He lay beside me, felled like an oak, breathing stertorously, as if he had been fighting with me. In the course of that one-sided struggle, I had seen his deathly composure shatter like a porcelain vase fling against a wall; I had heard him shriek and blaspheme at the orgasm: I had bled. And perhaps I had seen his face without its mask; and perhaps I had not. Yet I had been infinitely dishevelled by the loss of my virginity.
Post coitus, the marquis receives a phone call from his agent informing him that he is needed in New York on urgent business, and leaves her with all the keys to the various parts of the chateau, including one he almost doesn’t give her, the key to his enfer. Despite him imploring her not to use it on the door it opens, after he leaves like Eve and Pandora before her she cannot resist the curiosity and uses the key to open the door to his private office against his wishes. Inside she finds a torture chamber and the corpses of his previous three wives: the diva embalmed perfectly, the artist’s model’s skull stripped of its flesh and the latest wife, the Romanian countess, in the iron maiden. She drops the keys in some of the blood that leaks from the iron maiden, and despite scrubbing it thoroughly it will not come off, and her husband shortly returns claiming that he received a call from his agent telling him he had been beaten to the business deal by one of his rivals. The girl believes this is a lie though, and the whole episode was to test her, as Carter writes:
I did not believe one word of it. I knew I had behaved exactly according to his desires; had he not bought me so that I should do so? I had been tricked into my own betrayal to that illimitable darkness whose source I had been so compelled to seek in his absence and, now that I had met that shadowed reality of his that came to life only in the presence of its own atrocities, I must pay the price of my new knowledge. The secret of Pandora’s box; but he had given me the box, himself, knowing I must learn the secret. I had played a game in which every move was governed by a destiny as oppressive and omnipotent as himself; and I had lost. Lost in the charade of innocence and vice in which he had engaged me. Lost as the victim loses to the executioner.

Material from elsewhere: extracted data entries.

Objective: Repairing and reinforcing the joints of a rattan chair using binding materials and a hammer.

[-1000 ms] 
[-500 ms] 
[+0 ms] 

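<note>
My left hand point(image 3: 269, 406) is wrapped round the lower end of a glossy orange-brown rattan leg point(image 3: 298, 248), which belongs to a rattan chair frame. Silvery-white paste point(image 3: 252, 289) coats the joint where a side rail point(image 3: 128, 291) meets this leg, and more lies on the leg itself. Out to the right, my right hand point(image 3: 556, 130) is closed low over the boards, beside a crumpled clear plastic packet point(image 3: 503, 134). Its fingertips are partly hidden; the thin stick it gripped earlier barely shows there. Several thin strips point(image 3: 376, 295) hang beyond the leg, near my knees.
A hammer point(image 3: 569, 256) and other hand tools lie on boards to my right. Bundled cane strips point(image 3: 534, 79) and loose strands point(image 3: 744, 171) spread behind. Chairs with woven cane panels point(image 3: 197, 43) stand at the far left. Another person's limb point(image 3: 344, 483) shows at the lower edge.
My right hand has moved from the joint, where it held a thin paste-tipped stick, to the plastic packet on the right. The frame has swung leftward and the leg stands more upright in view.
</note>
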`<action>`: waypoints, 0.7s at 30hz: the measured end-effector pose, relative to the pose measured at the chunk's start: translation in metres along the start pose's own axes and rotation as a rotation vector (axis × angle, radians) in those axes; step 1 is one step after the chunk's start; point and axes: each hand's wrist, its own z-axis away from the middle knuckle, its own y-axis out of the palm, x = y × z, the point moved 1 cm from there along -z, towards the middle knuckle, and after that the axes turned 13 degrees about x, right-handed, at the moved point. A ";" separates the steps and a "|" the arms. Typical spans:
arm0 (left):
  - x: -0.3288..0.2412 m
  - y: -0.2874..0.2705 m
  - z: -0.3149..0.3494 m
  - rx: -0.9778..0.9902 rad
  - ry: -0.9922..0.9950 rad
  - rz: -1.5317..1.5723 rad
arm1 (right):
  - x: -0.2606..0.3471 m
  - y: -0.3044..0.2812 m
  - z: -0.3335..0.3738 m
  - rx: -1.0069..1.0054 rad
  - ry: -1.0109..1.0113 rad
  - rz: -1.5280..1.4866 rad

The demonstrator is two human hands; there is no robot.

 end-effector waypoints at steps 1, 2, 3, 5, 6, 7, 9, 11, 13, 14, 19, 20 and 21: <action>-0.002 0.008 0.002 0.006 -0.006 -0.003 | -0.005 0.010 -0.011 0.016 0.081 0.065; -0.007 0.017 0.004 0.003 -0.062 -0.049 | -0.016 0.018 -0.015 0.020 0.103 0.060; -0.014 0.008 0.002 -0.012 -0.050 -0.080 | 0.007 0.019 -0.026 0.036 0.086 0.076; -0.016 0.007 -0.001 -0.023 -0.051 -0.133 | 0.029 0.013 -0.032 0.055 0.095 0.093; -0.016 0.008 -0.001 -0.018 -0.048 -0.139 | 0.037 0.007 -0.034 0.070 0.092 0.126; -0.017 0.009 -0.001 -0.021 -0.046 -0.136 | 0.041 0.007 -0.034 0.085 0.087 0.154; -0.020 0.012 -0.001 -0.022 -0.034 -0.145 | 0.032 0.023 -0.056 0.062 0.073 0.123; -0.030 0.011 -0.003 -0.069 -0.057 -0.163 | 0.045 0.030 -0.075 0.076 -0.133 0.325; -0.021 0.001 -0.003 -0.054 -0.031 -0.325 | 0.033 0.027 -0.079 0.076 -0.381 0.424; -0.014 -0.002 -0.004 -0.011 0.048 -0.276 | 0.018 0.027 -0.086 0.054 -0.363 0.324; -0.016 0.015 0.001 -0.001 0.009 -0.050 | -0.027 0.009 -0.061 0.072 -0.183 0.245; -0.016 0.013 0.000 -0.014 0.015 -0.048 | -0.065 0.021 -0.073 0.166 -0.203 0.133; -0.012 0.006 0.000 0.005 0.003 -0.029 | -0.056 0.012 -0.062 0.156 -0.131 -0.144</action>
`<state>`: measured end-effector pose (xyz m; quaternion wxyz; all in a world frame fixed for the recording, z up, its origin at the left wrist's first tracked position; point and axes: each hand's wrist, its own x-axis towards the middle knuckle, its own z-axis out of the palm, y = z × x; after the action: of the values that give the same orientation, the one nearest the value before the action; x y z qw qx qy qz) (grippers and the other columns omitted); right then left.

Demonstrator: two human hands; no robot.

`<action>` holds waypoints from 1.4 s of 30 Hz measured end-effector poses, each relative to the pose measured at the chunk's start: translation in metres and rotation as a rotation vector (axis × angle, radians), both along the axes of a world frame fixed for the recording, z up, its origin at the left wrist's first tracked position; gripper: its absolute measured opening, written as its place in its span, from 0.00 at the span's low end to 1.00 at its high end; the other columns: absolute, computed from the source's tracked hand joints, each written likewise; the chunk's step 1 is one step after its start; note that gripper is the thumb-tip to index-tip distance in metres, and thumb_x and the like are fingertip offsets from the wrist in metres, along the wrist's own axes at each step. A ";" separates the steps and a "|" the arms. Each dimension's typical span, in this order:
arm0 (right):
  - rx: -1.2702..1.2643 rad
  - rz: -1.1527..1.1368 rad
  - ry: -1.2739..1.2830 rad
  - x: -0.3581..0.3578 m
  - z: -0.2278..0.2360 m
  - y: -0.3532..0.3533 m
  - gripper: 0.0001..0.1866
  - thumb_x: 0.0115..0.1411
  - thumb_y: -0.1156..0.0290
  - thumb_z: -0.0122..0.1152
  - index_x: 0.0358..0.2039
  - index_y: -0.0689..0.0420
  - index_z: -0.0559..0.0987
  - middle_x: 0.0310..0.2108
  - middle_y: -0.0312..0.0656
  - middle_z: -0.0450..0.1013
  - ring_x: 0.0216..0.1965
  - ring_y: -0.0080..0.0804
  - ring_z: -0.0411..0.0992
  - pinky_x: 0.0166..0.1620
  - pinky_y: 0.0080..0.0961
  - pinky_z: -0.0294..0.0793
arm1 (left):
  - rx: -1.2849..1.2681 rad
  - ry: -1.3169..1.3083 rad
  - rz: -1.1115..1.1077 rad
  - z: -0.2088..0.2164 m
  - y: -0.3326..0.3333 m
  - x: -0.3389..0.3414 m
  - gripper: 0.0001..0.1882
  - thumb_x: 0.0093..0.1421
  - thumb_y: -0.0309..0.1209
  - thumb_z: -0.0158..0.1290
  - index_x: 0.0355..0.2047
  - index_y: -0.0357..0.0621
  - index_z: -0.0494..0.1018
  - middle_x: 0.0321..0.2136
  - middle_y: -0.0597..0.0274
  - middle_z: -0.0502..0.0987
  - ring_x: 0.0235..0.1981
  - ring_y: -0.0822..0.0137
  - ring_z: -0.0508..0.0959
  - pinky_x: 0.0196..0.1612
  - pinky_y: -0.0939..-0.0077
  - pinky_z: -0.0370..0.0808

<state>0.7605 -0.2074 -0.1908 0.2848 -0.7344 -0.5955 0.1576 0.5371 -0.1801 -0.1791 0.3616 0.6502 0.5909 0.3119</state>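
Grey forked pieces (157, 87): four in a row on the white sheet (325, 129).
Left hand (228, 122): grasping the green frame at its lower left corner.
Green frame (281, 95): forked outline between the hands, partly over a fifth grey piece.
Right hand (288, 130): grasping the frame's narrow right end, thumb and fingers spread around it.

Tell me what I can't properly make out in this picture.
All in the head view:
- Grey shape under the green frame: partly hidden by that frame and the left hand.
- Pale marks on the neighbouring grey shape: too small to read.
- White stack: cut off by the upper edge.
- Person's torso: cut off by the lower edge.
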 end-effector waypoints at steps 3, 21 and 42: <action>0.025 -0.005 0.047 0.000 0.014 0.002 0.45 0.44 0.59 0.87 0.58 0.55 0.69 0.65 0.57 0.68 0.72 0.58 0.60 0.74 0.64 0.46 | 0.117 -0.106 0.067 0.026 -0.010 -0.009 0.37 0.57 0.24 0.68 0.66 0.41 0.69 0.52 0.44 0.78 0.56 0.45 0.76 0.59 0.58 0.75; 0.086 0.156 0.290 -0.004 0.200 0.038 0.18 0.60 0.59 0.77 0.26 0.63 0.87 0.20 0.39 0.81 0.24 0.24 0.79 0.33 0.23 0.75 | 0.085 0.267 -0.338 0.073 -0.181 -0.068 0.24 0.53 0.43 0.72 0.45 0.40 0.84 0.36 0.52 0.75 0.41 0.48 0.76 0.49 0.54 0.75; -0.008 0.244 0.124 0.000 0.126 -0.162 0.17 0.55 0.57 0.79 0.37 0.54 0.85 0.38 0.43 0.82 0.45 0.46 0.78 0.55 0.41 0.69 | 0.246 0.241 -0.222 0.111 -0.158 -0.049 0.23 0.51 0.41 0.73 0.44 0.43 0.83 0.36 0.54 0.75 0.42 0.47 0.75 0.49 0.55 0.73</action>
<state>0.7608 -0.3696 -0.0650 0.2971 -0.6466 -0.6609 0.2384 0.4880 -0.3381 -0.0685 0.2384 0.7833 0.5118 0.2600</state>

The marquis marks her for her crime with the spot of blood that would not come off on the forehead, and it will not come off; a stain she cannot remove like the mark of Cain. It remains a reminder of her shame, perhaps not so much for seeking knowledge, but for surrendering her innocence and being debased by the marquis. The crime for her trespassing is death by beheading, and the marquis gives her time to say her prayers before he decapitates her with his own ceremonial great sword. Out of the widow coming towards the castle on horseback though, she spies her mother who has sensed something was wrong from an earlier phone call where her daughter cried over gold dolphin taps, and she arrives just in time, as he has the girl on the block, to save her by shooting him in the head. With her husband dead and the girl being the inheritor as his wife, the girl goes onto have a normal family life married to the blind piano turner she befriended earlier in the story and her mother. There are a number of interesting things about this story. The first is that even by Carter’s usual standards the prose is very rich, as she introduces biblical, mythological and art symbolism into the story to the contrast between the girl’s innocence and her husband’s decadence. The way in which Carter subverts the common tropes of fairy tales subtly shape the changes within her own story. While in the original Bluebeard the girl is punished for her disobedience, in Carter’s retelling the girl has no choice as stripped of her virginity she is also stripped of her innocence and it is her destiny, like Eve or Pandora, to acquire that knowledge that is forbidden. It is in a sense an empowering experience and not a crime. Carter also replaces the traditional ending of a female being saved by a man with the arrival of her mother, who can sense she needs her through a mother’s intuition. While the girl is young and naive, her mother has suffered hardship and has years of experience, and represents the opposite of her daughter. Our serial killer villain is no match for a strong willed experienced woman as she won’t be so easily dominated.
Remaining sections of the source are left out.